**Problem description**
All entries must be repeated exactly. No picture should appear in the result.

**Provided data**
<<<<
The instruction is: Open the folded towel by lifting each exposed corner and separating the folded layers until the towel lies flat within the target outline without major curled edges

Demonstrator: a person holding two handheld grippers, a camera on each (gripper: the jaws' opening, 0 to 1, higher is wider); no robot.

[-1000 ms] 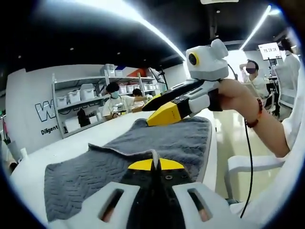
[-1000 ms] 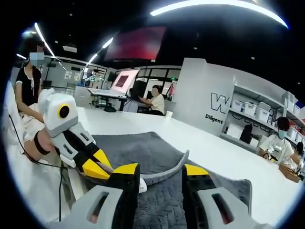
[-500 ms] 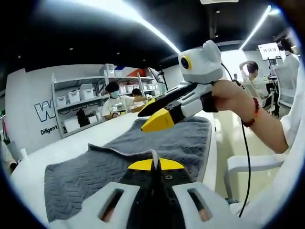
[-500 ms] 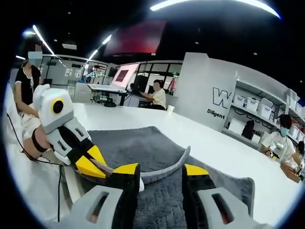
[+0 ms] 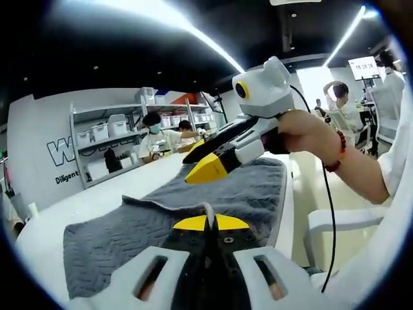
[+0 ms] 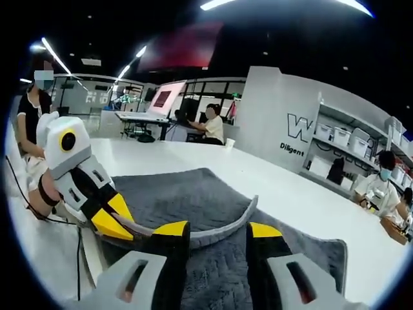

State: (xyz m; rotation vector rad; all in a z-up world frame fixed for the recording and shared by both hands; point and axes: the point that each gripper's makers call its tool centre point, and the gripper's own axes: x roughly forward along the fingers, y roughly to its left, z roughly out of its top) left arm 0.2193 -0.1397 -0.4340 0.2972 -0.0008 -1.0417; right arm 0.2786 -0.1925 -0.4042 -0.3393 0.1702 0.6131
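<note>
A grey towel (image 5: 129, 232) lies partly folded on the white table (image 5: 84, 200). My left gripper (image 5: 208, 223) is shut on a thin raised edge of the towel, which stands up between its yellow tips. My right gripper (image 5: 197, 169), held by a hand (image 5: 306, 132), hovers above the far half of the towel. In the right gripper view, the right gripper (image 6: 217, 231) stands open, and a lifted strip of the towel (image 6: 187, 194) curves across just beyond its jaws. That strip runs left to my left gripper (image 6: 119, 226), which pinches it.
Shelves with white bins (image 5: 110, 129) and seated people stand behind the table's far side. A white chair (image 5: 335, 223) sits off the table's right edge. In the right gripper view a person (image 6: 32, 110) stands at the left, and desks with a monitor (image 6: 161, 100) lie beyond.
My right gripper has risen and drifted left over the towel, staying open. The left gripper stays shut on the towel edge, and the pinched strip stays lifted.
</note>
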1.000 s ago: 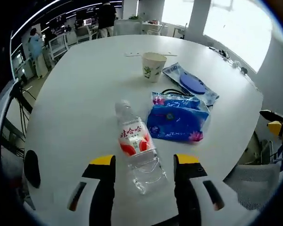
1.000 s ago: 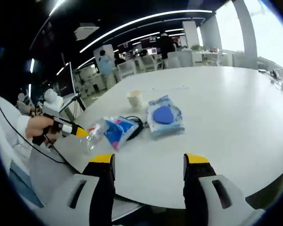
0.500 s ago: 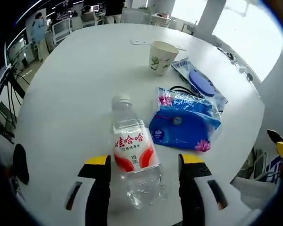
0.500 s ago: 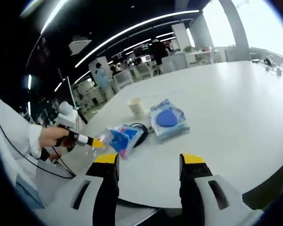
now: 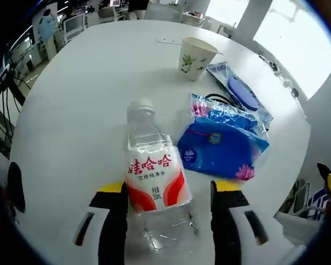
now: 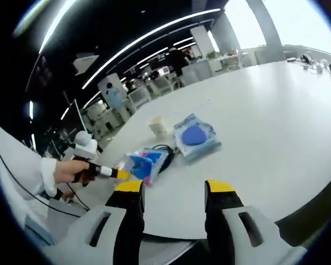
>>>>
**Answer to this problem**
The instruction is: Open the folded towel by lifting each exposed corner and separating the folded layers until the towel lies flat within the target outline without major curled edges

Demonstrator: a person holding two handheld grippers, a camera on each (gripper: the jaws' opening, 0 to 1, higher is wider); no robot.

[-1000 ms] 
[-1000 ms] 
[-500 ms] 
[-500 ms] 
[+0 ms] 
[+0 ms] 

State: (xyz m; rotation vector rad; all in a z-up world frame fixed for the recording and shared by both hands; point and axes: the point that each gripper's makers call its tool centre point, and the gripper's own axes: x roughly forward along the fingers, y roughly to its left, z roughly out of its top) left arm 0.2193 -0.1397 -0.4340 0.2972 -0.0008 -1.0417; right arm 0.2786 -0.1925 -0.4042 -0.3393 0.1702 0.6131
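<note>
A grey towel (image 5: 129, 232) lies partly folded on the white table (image 5: 84, 200). My left gripper (image 5: 208, 223) is shut on a thin raised edge of the towel, which stands up between its yellow tips. My right gripper (image 5: 197, 169), held by a hand (image 5: 306, 132), hovers above the far half of the towel. In the right gripper view, the right gripper (image 6: 217, 231) stands open, and a lifted strip of the towel (image 6: 187, 194) curves across just beyond its jaws. That strip runs left to my left gripper (image 6: 119, 226), which pinches it.
Shelves with white bins (image 5: 110, 129) and seated people stand behind the table's far side. A white chair (image 5: 335, 223) sits off the table's right edge. In the right gripper view a person (image 6: 32, 110) stands at the left, and desks with a monitor (image 6: 161, 100) lie beyond.
My right gripper has risen and drifted left over the towel, staying open. The left gripper stays shut on the towel edge, and the pinched strip stays lifted.
</note>
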1.000 s ago: 
1.000 s ago: 
0.500 s ago: 
0.500 s ago: 
now: 
now: 

No further output is needed for this exercise.